Required work
Beneath this task are records; print exactly the stretch of them from the line with "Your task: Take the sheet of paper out" through the line with "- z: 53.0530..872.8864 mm", both ends included.
Supplied information section start
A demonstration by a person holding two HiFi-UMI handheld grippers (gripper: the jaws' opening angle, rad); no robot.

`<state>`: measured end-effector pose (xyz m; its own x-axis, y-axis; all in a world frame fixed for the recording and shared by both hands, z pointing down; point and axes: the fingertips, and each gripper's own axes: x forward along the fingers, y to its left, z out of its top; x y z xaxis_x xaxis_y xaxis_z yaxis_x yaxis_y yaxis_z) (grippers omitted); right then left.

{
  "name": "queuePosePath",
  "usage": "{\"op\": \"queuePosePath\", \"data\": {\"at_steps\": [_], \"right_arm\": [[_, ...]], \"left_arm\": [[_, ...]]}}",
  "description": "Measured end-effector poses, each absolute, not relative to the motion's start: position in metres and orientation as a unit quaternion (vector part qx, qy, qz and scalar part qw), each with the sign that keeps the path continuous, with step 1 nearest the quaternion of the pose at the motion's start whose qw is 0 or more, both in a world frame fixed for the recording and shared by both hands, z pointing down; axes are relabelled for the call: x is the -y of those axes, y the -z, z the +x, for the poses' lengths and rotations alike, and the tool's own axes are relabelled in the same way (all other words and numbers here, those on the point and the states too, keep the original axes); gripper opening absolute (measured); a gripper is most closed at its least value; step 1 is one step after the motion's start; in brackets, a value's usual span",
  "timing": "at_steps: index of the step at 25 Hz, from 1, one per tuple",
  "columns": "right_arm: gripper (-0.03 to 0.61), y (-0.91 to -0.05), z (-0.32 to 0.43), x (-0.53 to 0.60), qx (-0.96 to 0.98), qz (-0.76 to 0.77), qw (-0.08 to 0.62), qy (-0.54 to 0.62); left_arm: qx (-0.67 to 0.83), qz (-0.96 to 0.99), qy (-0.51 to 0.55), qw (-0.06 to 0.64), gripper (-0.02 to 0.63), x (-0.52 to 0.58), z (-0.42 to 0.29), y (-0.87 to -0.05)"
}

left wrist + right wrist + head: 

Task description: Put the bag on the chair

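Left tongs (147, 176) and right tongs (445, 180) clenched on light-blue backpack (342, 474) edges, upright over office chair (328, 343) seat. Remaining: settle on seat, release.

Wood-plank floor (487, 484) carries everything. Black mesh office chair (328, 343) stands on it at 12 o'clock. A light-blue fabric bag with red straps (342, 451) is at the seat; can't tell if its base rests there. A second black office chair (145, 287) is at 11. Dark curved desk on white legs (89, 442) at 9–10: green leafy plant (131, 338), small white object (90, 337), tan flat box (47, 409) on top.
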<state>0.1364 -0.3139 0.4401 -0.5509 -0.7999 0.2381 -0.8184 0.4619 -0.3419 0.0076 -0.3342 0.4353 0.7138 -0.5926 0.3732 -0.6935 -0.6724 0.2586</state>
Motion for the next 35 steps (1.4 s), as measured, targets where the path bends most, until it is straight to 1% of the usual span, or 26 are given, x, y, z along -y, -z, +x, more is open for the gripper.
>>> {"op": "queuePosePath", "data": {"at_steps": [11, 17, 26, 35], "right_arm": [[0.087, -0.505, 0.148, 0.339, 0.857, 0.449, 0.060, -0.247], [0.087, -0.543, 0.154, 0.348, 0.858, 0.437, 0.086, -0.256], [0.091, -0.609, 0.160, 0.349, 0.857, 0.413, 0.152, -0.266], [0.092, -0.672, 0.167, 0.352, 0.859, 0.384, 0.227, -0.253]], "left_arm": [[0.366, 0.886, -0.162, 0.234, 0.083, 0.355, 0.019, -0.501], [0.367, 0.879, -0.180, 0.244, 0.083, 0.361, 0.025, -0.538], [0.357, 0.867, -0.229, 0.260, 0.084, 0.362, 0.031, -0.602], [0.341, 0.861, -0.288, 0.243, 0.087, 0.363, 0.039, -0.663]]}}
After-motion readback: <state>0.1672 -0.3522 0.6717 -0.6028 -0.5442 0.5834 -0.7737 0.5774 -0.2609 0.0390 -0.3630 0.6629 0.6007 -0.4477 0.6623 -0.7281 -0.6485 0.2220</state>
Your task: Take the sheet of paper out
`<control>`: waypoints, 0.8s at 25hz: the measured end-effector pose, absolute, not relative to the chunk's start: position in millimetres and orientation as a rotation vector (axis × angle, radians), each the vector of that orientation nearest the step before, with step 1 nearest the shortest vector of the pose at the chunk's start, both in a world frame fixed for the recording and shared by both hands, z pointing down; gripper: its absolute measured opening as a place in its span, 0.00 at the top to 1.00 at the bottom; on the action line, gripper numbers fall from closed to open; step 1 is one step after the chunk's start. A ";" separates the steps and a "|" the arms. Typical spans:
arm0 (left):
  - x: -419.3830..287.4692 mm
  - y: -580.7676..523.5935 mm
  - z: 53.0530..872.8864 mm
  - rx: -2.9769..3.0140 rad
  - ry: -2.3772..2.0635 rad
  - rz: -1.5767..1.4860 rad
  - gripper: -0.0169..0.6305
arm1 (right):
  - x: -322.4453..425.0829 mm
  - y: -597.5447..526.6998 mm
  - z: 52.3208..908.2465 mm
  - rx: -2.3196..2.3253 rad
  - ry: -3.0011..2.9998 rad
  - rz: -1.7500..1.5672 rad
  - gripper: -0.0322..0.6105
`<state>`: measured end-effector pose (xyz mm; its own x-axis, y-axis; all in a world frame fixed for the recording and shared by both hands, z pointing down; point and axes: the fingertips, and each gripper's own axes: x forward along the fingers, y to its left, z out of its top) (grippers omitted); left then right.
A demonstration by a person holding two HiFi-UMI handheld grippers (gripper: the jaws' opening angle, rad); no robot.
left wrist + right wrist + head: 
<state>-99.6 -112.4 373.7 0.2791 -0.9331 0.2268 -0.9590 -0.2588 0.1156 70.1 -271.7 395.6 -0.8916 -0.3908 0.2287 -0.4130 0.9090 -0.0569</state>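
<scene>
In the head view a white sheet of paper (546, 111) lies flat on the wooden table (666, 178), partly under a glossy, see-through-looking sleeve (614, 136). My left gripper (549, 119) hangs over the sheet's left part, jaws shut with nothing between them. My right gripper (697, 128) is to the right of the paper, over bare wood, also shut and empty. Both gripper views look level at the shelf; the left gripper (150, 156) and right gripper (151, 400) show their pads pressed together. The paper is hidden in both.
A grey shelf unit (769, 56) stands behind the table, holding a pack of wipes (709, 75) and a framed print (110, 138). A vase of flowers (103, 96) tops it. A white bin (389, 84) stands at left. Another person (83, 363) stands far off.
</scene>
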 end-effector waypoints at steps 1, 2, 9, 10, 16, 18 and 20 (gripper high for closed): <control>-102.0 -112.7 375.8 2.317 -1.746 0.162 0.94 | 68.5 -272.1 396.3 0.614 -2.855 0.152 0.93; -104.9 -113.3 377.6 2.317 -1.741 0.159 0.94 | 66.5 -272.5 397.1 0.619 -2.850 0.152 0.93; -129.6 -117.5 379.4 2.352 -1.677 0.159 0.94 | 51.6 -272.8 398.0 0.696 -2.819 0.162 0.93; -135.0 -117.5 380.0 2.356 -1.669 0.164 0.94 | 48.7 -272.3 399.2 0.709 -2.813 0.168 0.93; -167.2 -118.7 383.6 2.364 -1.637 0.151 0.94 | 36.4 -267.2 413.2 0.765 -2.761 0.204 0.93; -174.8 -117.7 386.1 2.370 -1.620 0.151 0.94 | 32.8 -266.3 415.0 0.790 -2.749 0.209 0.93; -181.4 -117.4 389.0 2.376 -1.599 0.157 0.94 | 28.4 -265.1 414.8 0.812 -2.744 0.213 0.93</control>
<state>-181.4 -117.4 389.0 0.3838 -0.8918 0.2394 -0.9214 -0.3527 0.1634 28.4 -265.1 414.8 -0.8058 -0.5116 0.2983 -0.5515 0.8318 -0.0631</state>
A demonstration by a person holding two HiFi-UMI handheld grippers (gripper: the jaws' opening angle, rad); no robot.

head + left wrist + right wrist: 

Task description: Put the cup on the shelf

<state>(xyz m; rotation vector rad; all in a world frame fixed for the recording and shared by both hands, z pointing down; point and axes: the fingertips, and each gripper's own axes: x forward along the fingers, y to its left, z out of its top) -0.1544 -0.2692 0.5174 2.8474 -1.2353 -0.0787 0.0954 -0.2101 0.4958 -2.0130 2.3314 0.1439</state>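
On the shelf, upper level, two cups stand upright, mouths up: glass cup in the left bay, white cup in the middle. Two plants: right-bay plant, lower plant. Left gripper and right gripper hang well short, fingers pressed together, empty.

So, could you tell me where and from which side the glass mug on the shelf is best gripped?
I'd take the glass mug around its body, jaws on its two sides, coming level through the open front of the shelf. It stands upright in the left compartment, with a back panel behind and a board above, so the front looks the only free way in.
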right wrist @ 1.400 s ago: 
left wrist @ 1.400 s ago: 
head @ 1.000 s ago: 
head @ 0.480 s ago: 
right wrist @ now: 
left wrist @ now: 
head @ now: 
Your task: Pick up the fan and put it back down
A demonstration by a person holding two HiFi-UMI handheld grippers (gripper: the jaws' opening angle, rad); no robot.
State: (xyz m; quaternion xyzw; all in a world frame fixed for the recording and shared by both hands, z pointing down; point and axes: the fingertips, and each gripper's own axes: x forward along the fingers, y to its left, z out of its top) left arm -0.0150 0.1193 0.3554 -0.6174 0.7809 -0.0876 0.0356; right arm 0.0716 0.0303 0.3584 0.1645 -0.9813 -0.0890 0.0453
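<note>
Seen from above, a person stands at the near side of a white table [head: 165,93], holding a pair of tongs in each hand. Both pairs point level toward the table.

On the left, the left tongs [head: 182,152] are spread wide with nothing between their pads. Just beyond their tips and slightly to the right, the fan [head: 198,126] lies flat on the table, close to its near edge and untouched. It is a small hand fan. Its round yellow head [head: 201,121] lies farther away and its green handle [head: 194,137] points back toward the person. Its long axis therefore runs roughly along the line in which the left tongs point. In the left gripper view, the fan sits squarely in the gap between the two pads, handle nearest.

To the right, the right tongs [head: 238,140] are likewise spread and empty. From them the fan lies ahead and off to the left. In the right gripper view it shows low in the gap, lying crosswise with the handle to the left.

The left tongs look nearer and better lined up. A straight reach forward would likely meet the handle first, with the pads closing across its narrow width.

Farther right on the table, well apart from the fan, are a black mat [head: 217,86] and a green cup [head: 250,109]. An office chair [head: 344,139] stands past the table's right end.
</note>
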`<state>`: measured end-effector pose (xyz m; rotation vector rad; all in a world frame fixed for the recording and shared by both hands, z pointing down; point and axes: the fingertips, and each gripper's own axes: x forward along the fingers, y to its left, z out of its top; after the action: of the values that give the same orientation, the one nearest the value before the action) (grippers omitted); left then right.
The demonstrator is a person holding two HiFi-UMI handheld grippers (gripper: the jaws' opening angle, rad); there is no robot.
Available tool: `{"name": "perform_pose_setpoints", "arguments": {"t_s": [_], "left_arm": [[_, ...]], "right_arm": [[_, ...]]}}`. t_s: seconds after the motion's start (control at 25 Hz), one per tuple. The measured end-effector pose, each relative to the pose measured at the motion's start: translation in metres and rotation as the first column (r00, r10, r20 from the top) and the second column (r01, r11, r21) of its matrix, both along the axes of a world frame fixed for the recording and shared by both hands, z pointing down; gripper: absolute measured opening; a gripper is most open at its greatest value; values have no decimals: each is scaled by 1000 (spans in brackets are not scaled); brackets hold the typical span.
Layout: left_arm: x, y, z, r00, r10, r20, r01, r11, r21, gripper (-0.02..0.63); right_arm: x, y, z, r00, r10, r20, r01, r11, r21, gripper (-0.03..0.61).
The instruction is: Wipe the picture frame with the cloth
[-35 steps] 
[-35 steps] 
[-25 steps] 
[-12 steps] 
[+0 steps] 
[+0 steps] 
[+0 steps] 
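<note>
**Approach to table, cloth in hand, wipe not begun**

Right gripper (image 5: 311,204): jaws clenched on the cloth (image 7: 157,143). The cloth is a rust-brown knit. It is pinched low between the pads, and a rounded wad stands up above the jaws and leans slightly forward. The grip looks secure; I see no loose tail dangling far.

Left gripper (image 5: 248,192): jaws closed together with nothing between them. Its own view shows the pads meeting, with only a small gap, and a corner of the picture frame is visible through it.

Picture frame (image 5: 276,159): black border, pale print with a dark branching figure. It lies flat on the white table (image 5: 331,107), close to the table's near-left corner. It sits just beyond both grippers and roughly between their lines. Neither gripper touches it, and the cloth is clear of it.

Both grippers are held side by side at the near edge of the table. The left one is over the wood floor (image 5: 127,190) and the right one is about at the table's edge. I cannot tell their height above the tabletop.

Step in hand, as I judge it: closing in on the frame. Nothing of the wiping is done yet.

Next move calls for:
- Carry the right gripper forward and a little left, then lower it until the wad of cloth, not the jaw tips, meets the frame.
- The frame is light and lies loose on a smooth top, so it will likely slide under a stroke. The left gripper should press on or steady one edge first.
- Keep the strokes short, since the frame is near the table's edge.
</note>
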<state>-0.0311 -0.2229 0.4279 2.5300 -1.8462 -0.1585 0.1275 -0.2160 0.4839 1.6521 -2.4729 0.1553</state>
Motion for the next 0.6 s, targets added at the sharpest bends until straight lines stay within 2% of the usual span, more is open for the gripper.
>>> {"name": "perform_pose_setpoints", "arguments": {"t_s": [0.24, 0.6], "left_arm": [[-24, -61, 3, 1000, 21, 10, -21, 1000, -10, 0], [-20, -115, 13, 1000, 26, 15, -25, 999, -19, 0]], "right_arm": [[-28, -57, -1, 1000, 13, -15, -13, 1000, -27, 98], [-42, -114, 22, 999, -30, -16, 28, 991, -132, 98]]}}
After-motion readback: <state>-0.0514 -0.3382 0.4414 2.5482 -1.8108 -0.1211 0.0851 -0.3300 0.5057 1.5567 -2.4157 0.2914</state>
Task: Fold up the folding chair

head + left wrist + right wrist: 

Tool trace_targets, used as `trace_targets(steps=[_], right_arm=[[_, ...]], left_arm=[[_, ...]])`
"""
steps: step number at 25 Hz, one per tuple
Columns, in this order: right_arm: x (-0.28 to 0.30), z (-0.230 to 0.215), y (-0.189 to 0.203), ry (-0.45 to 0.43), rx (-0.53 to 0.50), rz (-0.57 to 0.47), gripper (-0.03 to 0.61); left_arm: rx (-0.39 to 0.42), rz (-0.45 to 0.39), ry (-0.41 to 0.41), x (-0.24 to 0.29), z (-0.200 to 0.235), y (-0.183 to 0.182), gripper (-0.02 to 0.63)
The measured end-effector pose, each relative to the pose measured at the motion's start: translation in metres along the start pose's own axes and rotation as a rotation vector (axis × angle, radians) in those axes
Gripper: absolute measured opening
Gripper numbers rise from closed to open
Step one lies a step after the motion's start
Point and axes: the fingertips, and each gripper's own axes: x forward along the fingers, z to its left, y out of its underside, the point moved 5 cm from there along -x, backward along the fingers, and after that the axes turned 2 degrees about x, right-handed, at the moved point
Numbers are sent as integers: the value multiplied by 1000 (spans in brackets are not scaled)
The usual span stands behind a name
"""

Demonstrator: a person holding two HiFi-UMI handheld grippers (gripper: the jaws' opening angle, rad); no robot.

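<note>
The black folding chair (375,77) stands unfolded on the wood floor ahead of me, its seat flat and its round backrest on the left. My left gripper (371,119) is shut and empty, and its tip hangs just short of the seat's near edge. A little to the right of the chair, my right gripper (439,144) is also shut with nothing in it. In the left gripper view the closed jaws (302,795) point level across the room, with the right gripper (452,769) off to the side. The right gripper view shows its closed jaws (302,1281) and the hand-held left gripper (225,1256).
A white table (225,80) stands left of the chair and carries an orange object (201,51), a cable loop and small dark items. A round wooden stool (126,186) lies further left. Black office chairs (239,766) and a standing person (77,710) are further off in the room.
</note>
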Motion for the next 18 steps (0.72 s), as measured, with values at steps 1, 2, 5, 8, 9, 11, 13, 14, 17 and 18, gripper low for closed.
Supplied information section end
Answer space
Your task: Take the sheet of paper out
`<control>`: waypoints, 0.8s at 25hz: the measured end-effector pose, absolute, not relative to the chunk's start: position in millimetres and orientation as a rotation vector (axis × angle, radians), each the vector of that orientation nearest the step before, with step 1 nearest the shortest vector of the pose at the chunk's start, both in a world frame fixed for the recording and shared by both hands, z pointing down; gripper: its absolute measured opening as a place in its span, 0.00 at the top to 1.00 at the bottom; on the action line, gripper numbers fall from closed to open; step 1 is one step after the chunk's start. A ";" separates the steps and a "|" the arms. Typical spans:
arm0 (left):
  - x: -419.3830..287.4692 mm
  - y: -580.7676..523.5935 mm
  - z: 53.0530..872.8864 mm

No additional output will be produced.